Options to run a model that uses too much memory for the GPU?

I have a model that will use more memory than is available on the GPU

  • one option could be to train it on the CPU, but that sounds slow, though not impossible
  • one option could be to split the model across multiple GPUs, but I’d rather avoid that, for various reasons
  • an option that occurs to me is something like:
    • run part of the forward pass on one gpu
    • somehow move the intermediate results of that into main memory, clean them out of gpu memory (except the outputs themselves)
    • rinse and repeat
    • in the backward pass, calculate the gradients flowing back to these outputs
    • move each of the sets of intermediate results onto the gpu, and pass the relevant gradients through them
    • doable?
    • faster than just running everything on cpu??? (not faster in dev time I imagine…)
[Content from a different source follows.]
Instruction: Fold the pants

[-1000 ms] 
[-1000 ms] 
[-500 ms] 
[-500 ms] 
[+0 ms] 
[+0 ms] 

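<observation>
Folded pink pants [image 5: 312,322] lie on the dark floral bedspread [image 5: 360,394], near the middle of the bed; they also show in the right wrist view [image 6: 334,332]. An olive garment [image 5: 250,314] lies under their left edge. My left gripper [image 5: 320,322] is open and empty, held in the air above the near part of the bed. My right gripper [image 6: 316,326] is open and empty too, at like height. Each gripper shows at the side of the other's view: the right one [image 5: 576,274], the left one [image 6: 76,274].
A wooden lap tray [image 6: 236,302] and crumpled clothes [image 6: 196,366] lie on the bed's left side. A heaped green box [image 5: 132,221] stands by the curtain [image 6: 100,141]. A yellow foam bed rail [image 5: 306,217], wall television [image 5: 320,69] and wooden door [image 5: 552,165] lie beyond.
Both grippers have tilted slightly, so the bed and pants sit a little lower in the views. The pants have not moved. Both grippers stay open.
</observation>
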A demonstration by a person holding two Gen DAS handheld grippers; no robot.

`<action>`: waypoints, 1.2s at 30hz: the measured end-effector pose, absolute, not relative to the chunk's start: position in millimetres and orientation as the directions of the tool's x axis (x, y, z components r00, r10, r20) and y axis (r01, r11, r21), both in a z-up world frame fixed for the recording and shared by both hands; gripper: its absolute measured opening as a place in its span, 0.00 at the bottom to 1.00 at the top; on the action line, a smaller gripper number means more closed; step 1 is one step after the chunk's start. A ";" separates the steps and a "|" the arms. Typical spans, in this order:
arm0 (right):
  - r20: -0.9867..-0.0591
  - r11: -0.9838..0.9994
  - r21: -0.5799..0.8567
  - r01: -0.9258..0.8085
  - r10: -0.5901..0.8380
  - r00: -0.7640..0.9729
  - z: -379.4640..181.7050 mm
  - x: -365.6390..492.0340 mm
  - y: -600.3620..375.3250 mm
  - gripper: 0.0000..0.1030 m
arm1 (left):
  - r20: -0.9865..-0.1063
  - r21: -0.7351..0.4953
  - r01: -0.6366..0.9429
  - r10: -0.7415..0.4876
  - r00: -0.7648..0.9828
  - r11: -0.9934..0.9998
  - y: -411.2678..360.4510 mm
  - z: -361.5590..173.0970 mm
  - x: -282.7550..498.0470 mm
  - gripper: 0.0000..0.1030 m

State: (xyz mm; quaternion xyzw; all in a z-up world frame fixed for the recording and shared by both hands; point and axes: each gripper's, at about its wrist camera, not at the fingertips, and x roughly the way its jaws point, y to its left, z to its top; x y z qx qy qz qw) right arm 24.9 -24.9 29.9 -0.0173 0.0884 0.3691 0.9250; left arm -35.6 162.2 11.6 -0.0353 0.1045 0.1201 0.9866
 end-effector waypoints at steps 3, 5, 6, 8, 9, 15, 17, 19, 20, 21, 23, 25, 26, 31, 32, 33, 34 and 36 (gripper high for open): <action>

How about using the DataParallel? You can split the training batches across multiple GPUs.

I would recommend first finding the smallest batch size that you can use with only 1GPU. For example, if the smallest batch you can run on a single GPU is N=8, then utilizing 4 GPUs allows you to increase the batch size N=32.

Ok. How to use data parallel to split training across a single gpu?

No there is no point of doing that if you only have 1 GPU. In one of your options you were tlaking about multiple GPUs, so I assumed you have access to multiple GPUs.

Have you tried torch.utils.checkpoint? That will trade off a bit of speed for memory :slight_smile:

Thanks! Will take a look :slight_smile: